In fact, IM provided no answers to questions about specific events or the public’s curiosity in her videos, even in her documentary-style videos. She pays heed to the effect or aura her beliefs may arouse instead of trying to unmask the nature of her faith. Just as her paintings are not intended as additional content for her videos, her videos are not a device to account for her paintings. To the artist, both paintings and videos are mediums that have a sort of “interference effect” that interact with each other while not losing their respective functions. She has created a “Theater” on the web (www.imyoungzoo.com) where anyone can view her videos all day long or at an appointed time. These videos could be an impetus for the artist to maintain either her “living with paints” or “living with lights.” All we have to do is gain some energy from them as we repetitively engage in such living.

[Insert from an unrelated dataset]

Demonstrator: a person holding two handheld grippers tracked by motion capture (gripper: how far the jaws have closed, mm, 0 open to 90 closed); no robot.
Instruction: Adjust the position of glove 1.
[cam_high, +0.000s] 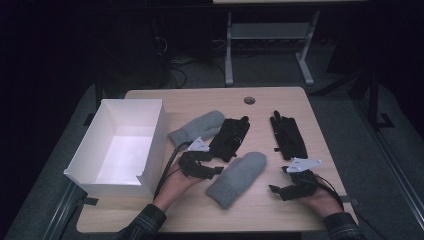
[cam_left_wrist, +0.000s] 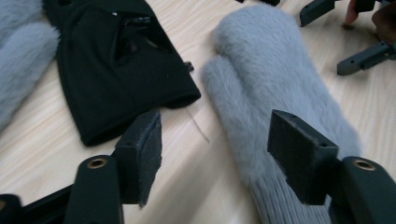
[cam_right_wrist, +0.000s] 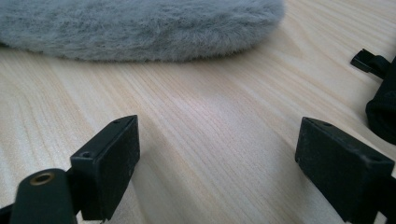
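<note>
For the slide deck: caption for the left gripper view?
Open left hand-held gripper poised over fluffy grey mitten, black fabric glove alongside on wooden table.

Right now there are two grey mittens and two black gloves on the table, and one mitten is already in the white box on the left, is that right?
Not quite. The white box is empty in the high view. Both grey mittens, one near the middle and one farther back, lie on the table, as do the two black gloves.
</note>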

In short, IM is someone who practices aspects of such “life” together. Since her works are a close-up or collection of argotic, physical effects, we tend to think of them as the results of observing and analyzing those intoxicated by something or objectifying such individuals while keeping a coldhearted distance. And yet, she does not deride their state of intoxication nor does she say they are faking it. Rather, she attempts to fall into their state of intoxication through repetitive practices as they do. That is, she is in the awakened state of intoxication. Both paintings and videos are things she has been riveted by and things that draw people in via their effects. IM’s “living with paints” and “living with lights” has continued, crossing the borders of her tongue, brush, and camera.
AHN Sohyun is an independent curator and art critic. She studied Aesthetics and received her master’s degree in French contemporary aesthetics. After her Master2(former D.E.S.S) in Museology and New Media, she received Ph. D. with the thesis titled Sense of Museum Space: Semiotic Analysis of Museographic elements in France. Her exhibitions include Peace Like a River(Space99/EMU), X_sound: John Cage, Nam June Paik and After; Tireless Refrain; Learning Machine; Nam June Paik on Stage; Good Morning Mr. Orwell 2014; and 2015 Random Access (hitherto 2011~2015, at Nam June Paik Art Center), Degenerate Art(2016, Art Space Pool) and Salt of the Jungle(2017, KF Gallery), among others. She was awarded the 2012 Wolgan Art Prize. She is current chief editor of the Forum A magazine.